Por eso, su colectivo ha tomado las calles de ciudades como Tel Aviv y Jerusalén (30.000 manifestantes) con lemas como “No más privatización, sí a una educación para todos”. Klagesbrun lo explica así: “Estamos mal pagados, desilusionados, hay 40 niños por clase, es imposible dar una atención apropiada”. A su lado, Amon Tsuri, taxista sefardí desempleado, señala el denominador común del huracán reivindicativo que ya ha succionado a trabajadores sociales, médicos, madres solteras o profesores, que el jueves cortaban varias arterias principales de Tel Aviv: “El aumento del coste de la vida, de la gasolina, el descontento con el Gobierno, la precariedad laboral”, apunta.
El abanico social israelí se reproduce como un microcosmos bajo esta carpa improvisada, donde muchos se autoproclaman de izquierdas, aunque las protestas sean oficialmente apolíticas, según se repite insistentemente en las asambleas. Aparece un joven ultraortodoxo que asegura estar allí para unirse a una protesta que considera justa. “Los precios suben, pero los salarios no”, comenta. No le falta razón, en los últimos seis años el alquiler de una vivienda ha subido hasta un 250% en Tel Aviv, frente al 1% en el incremento de los salarios. Sin embargo, para muchos laicos, la presión que ejercen los ultraortodoxos es un problema básico, junto al oligopolio empresarial en manos de una decena de familias multimillonarias. “Los ricos son cada vez más ricos y vosotros no trabajáis, ya pagamos nosotros por ello”, le espeta Tsuri al ultraortodoxo, mientras otro espontáneo pone paz: “No discutáis, lo que quieren es dividirnos”.
En la cuestión de la tierra aparecen, cómo no, los colonos, que también se acercaron el jueves por el bulevar Rothschild (donde David Ben Gurión declaró el nacimiento de Israel en 1948), y, tras escuchar algún improperio, se marcharon pensando que los indignados “no quieren resolver los problemas, sino ver cómo cae Netanyahu”, tal y como aseguraba Yigal Dimoni, del Consejo Regional de Asentamientos.

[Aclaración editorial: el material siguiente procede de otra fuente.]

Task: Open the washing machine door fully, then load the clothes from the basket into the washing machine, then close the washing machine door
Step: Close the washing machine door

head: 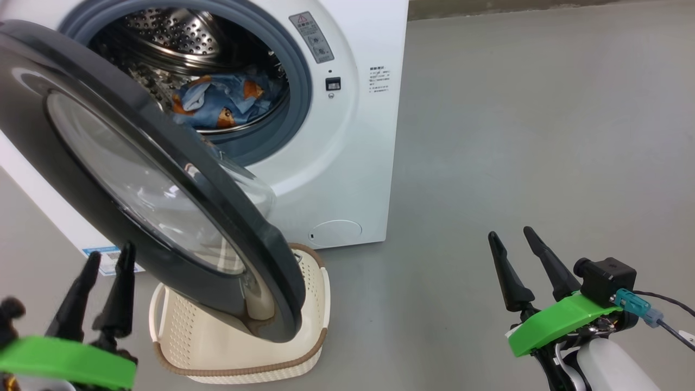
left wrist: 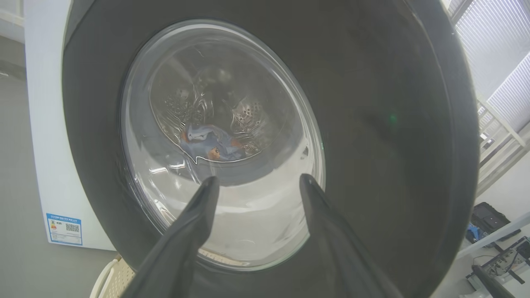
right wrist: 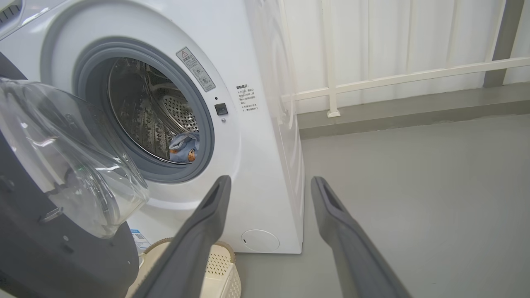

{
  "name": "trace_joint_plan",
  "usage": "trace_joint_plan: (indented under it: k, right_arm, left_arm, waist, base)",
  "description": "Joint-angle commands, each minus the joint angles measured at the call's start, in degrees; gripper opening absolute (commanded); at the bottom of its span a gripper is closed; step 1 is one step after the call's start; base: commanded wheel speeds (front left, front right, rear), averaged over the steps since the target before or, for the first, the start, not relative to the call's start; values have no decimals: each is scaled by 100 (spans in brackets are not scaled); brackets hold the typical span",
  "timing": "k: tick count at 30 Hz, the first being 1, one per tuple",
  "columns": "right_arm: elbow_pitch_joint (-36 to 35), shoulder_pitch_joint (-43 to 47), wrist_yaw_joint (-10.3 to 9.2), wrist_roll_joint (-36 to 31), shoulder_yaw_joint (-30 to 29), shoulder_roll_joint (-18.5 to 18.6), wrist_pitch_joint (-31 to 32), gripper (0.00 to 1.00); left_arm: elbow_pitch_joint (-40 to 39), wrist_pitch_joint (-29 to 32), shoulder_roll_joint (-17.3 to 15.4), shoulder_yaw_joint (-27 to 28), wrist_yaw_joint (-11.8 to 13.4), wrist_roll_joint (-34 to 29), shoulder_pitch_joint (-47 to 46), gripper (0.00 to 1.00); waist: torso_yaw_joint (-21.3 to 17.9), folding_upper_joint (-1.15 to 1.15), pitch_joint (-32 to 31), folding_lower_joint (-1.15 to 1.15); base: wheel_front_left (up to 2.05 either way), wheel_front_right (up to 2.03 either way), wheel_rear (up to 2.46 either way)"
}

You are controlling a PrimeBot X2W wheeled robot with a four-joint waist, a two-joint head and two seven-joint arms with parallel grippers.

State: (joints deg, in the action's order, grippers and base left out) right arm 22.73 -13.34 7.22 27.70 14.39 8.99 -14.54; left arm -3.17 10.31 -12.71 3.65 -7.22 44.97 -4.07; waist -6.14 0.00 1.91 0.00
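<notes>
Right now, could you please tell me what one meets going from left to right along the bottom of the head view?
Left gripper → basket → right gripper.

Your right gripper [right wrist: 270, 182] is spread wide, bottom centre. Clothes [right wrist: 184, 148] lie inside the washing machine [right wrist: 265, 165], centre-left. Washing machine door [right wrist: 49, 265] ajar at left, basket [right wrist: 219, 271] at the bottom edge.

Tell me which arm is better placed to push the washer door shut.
Left. The left claw, open, points at the outer face of the washing machine door, close by; the right claw, open too, hangs over floor away from it.
</notes>
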Motion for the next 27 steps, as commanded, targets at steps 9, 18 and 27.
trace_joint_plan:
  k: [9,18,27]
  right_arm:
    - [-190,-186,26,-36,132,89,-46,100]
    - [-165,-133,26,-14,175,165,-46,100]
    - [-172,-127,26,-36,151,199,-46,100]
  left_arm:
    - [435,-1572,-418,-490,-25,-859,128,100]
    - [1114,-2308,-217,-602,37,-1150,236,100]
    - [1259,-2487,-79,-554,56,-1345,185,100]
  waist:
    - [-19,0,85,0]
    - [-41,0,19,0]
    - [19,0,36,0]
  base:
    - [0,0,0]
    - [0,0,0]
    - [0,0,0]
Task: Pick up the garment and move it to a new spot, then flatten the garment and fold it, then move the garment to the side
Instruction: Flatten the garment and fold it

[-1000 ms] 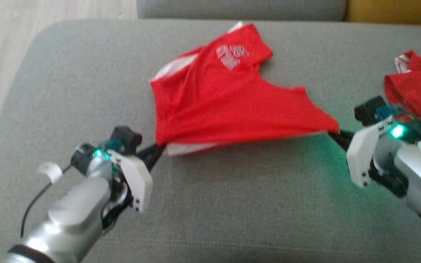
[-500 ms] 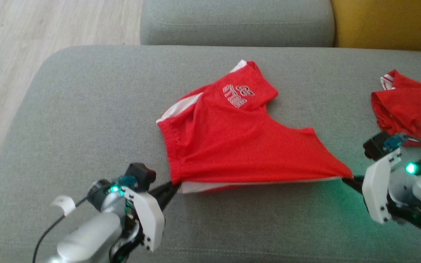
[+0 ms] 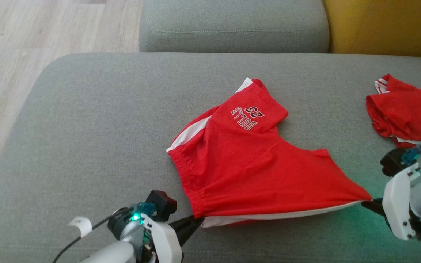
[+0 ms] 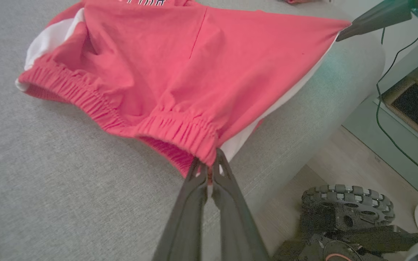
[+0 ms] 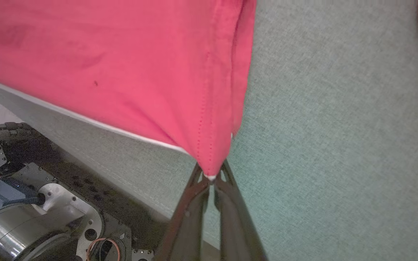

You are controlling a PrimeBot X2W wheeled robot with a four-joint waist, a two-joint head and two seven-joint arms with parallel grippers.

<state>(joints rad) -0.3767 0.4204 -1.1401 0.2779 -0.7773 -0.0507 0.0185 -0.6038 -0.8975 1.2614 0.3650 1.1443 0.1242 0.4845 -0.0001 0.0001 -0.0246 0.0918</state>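
Note:
The garment [image 3: 254, 164] is a pair of red shorts with white side stripes and lettering on one leg, lying on the grey couch seat [image 3: 97, 128]. My left gripper [image 3: 197, 220] is shut on its elastic waistband corner [image 4: 198, 139]. My right gripper [image 3: 368, 202] is shut on the hem corner [image 5: 209, 170] at the other end. The near edge is stretched taut between the two grippers, slightly lifted off the cushion. In the left wrist view the garment [image 4: 180, 69] spreads away from my fingers, and the right gripper's fingers [image 4: 372, 18] show at the top right.
A second red garment [image 3: 408, 113] lies crumpled at the right of the seat. A grey back cushion [image 3: 232, 25] and a yellow cushion [image 3: 382, 25] stand behind. Wood floor [image 3: 16, 54] lies left. The robot's wheeled base [image 4: 347, 217] sits just past the couch's front edge.
The head view has tilted, so the whole scene sits lower in it. Both grippers have drawn the garment toward the couch's front edge, still stretched between them.

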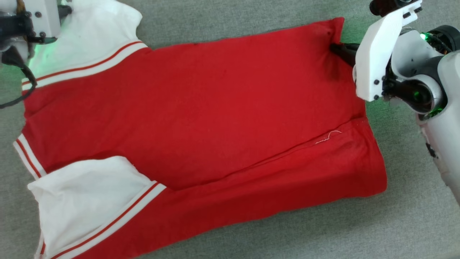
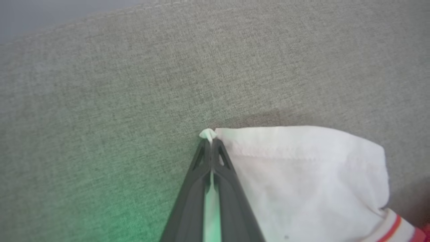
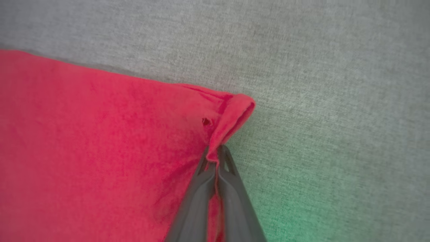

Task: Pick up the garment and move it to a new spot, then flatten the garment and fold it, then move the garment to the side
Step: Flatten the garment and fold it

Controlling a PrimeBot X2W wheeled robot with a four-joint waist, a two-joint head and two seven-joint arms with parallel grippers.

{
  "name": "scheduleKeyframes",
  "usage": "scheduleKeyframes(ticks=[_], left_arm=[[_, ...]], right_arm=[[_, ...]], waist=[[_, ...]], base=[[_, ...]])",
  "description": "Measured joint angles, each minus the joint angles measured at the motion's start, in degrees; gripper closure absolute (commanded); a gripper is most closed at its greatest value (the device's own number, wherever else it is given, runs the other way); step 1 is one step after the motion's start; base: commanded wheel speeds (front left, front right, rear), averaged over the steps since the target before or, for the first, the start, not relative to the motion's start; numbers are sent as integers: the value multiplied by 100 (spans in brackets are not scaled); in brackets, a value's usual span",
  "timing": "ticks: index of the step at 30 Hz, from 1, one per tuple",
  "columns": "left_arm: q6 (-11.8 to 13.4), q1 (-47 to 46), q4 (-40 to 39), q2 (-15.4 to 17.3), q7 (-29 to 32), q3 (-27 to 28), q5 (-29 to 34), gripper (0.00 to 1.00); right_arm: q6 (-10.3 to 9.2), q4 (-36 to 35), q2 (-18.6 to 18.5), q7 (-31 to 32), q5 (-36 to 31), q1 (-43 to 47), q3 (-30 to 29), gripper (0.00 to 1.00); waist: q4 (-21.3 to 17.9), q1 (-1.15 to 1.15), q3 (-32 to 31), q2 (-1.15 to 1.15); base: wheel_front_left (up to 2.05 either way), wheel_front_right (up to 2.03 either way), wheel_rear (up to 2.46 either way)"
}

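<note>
Where: the garment (image 1: pixel 201 108) lies spread on the grey cloth surface (image 1: pixel 251 233). Its plain red side is up with no lettering showing, the neck end to the left and the hem to the right.
Left fingers (image 2: pixel 215 153): together, clamped on the very corner of the far sleeve (image 2: pixel 302 174). A small white nub pokes out past the tips.
Right fingers (image 3: pixel 225 161): together as well, pinching the far hem corner (image 3: pixel 235 114), which curls into a little roll just above the tips.
Done, by the look of it: the garment is placed and flattened. The near long side is already folded in, so the flap (image 1: pixel 287 172) lies over the body with a crease running across to the hem. The near sleeve (image 1: pixel 86 194) sits on top of the red.
In hand: I'd call this the second lengthwise fold. Both ends of the far edge are gripped, and the cloth looks low on the surface, not lifted.
Left to do: carry the far edge over towards the near side. After that probably comes a fold across the length, and then the whole bundle goes off to the side.
Watch: both grips take very little cloth. The sleeve nub looks the likelier to slip, and uneven travel between the two arms would skew the panel.
</note>
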Motion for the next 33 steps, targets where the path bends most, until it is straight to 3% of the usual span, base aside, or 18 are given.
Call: scheduleKeyframes(ticks=[14, 21, 26, 30, 33], left_arm=[[-224, 9, 36, -218, -394, 79, -180, 100], [-271, 154, -427, -94, -377, 27, -292, 100], [-270, 581, -1214, 167, -345, -34, -391, 100], [12, 1151, -2296, 517, -296, -24, -534, 100], [417, 1647, -3346, 988, -302, -7, -575, 100]], right_arm=[[3, 327, -642, -1037, 320, -167, 724, 100], [3, 24, -1217, -1443, 543, 168, 977, 100], [3, -276, -1664, -1667, 724, 608, 1040, 100], [2, -565, -1979, -1733, 820, 1053, 1004, 100], [2, -806, -2173, -1773, 879, 1450, 917, 100]], waist=[[314, 0, -441, 0], [617, 0, -832, 0], [849, 0, -1156, 0], [1027, 0, -1430, 0], [1149, 0, -1628, 0]], base=[[0, 0, 0], [0, 0, 0], [0, 0, 0], [0, 0, 0], [0, 0, 0]])
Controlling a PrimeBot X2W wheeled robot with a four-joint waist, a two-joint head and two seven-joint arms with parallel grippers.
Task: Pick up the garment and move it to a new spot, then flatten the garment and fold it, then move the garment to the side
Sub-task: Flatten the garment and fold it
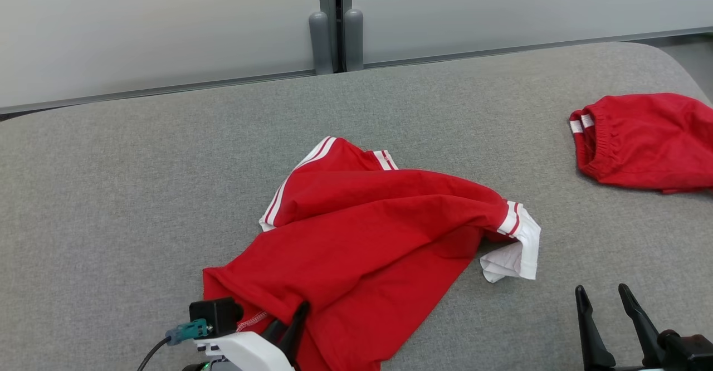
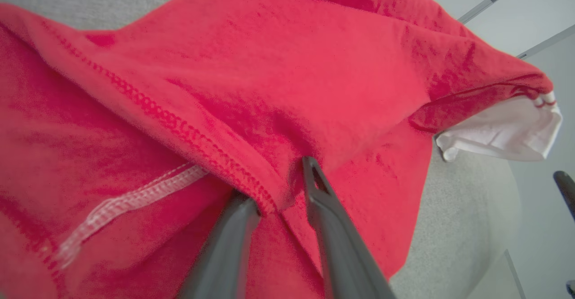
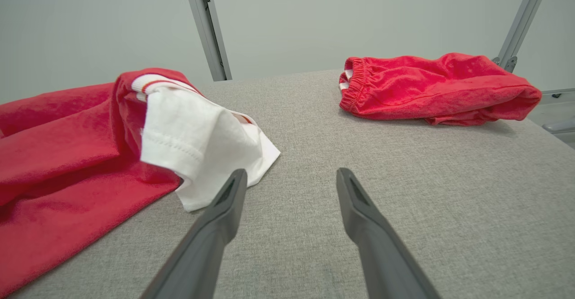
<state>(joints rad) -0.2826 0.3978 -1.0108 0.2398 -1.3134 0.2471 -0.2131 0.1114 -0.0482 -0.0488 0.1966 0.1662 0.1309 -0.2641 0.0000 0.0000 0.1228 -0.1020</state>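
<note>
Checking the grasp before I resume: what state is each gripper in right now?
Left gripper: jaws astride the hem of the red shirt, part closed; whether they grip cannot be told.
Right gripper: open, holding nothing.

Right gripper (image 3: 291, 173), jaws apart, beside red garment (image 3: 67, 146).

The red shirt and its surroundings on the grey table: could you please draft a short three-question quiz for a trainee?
1. True or false: the right gripper holds something.
2. Where do the red shorts lie from the red shirt? A: on the table's right side, apart from it; B: beneath it; C: on top of it.
3. What colour is the sleeve end nearest the right gripper?
Key: 1 false; 2 A; 3 white.
</note>
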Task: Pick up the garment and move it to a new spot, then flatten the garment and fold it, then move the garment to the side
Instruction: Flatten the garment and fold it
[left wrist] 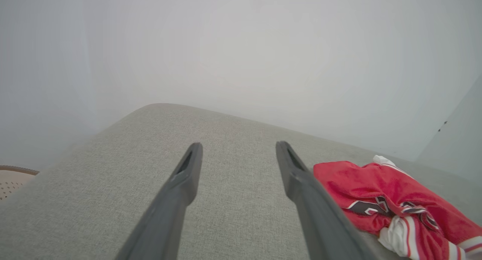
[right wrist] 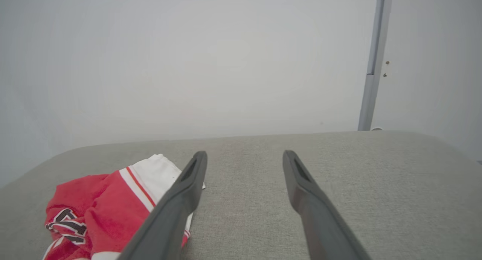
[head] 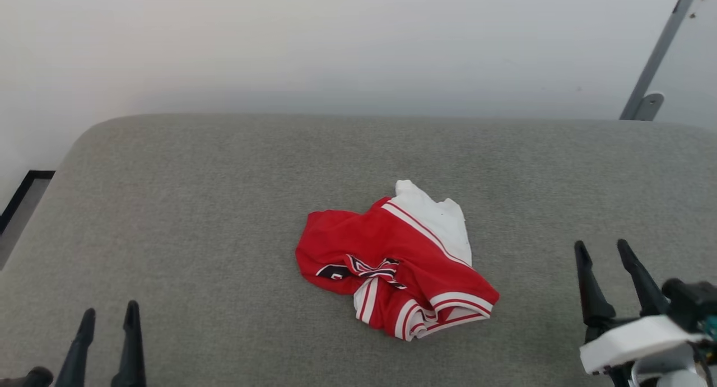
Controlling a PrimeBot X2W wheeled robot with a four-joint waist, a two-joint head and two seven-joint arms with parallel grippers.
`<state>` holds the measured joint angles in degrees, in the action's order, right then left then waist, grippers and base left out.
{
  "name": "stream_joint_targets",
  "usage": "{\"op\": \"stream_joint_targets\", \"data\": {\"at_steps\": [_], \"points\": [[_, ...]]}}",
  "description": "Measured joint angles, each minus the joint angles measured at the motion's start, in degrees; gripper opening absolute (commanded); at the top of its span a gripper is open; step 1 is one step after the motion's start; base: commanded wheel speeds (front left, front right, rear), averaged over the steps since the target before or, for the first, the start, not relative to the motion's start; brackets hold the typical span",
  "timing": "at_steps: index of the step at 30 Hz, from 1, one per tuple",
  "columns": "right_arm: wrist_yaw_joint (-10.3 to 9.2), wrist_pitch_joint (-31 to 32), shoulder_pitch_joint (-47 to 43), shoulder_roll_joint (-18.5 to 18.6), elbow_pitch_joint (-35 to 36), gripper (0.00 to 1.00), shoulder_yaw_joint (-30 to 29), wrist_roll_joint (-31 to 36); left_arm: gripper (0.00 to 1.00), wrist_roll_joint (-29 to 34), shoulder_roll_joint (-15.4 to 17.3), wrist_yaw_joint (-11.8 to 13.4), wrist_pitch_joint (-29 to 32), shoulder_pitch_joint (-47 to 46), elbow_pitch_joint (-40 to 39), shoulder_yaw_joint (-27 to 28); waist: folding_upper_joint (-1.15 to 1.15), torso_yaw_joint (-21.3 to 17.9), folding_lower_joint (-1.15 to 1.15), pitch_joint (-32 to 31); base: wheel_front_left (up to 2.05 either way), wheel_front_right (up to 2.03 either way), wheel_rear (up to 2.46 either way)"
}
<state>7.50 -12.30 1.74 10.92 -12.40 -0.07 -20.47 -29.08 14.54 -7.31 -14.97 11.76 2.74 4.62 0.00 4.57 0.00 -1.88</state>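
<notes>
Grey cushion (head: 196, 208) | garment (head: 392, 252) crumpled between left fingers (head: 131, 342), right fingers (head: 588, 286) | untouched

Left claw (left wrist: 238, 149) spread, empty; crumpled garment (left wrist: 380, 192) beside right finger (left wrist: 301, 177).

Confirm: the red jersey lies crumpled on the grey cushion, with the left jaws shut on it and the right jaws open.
Wrong on the left gripper: the head view shows its jaws open and clear of the red jersey. The rest holds.
</notes>
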Motion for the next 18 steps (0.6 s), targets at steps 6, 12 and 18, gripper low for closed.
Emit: {"op": "stream_joint_targets", "data": {"at_steps": [6,12,18], "points": [[0.00,4.77,3.53,2.11,-2.40,1.00,3.09,-0.18,1.00,0.00,-0.07,0.00,-0.01,-1.04,-0.41,-2.42,0.00,2.22,0.00,0.44,0.00,0.00,0.00],[-0.01,9.40,8.61,4.99,-5.79,1.00,6.97,-1.34,1.00,-0.18,-0.03,0.00,-0.01,-3.11,-0.01,-5.97,0.00,6.22,0.00,1.16,0.00,0.00,0.00],[0.00,13.50,15.90,8.35,-11.71,1.00,11.17,-2.11,1.00,-1.21,0.05,0.00,-0.01,-5.68,0.08,-8.93,0.00,10.23,0.00,3.06,0.00,0.00,0.00]]}}
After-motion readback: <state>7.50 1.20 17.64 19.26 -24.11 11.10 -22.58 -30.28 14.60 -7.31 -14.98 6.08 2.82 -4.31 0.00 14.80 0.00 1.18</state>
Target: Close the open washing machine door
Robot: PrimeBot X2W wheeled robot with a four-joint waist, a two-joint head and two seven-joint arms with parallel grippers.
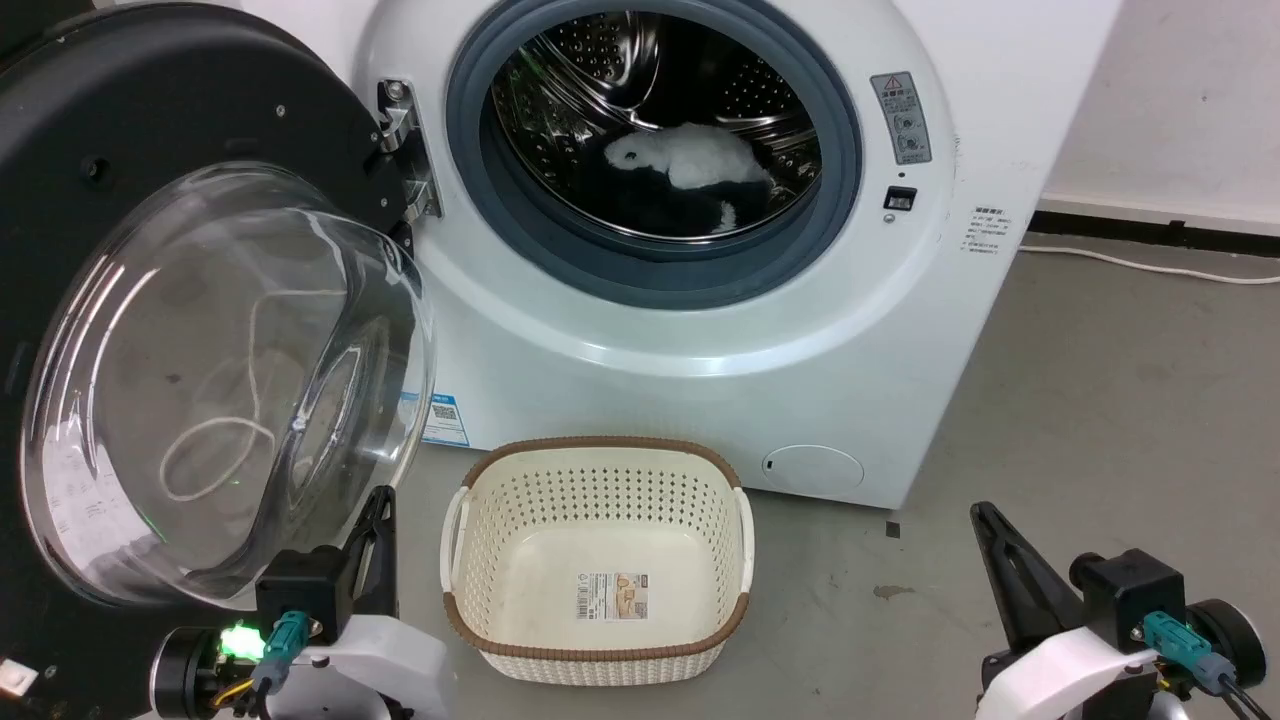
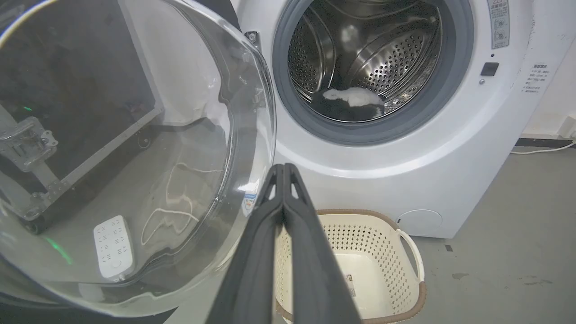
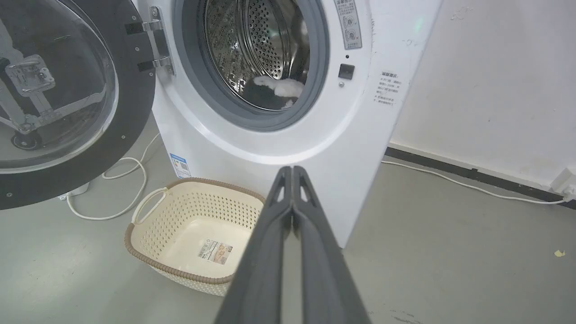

“El Estado se gasta el 15% de su presupuesto en vivienda en construirles los asentamientos, pero ellos son solo el 4% de la población”, apunta Itai Abecasis, ingeniero civil de 32 años, en otro de los campamentos instalados en el centro de Jerusalén. Varios indignados tocan la guitarra y repasan canciones. “No queremos que caiga el Gobierno, sino que se deje de tonterías”, había escrito este judío argentino en su pancarta para la manifestación. Tonterías en las que ni por asomo figura la ocupación de los territorios palestinos, una reivindicación minoritaria y prácticamente sorda, aunque le suponga al Estado un coste anual de 500 millones de euros. “Cuando hablamos de ello surgen brechas, mejor mantenerlo aparte”, añade.
Netanyahu, que de momento evita reunirse con los líderes de las protestas, ha dicho que en seis semanas pondrá en marcha un plan que “cambiará la cara del país”. Los indignados, por su parte, ultiman un documento con todas sus demandas. “Solo cuando el pueblo esté unido vamos a triunfar”, reza uno de los folletos amarillos del campamento.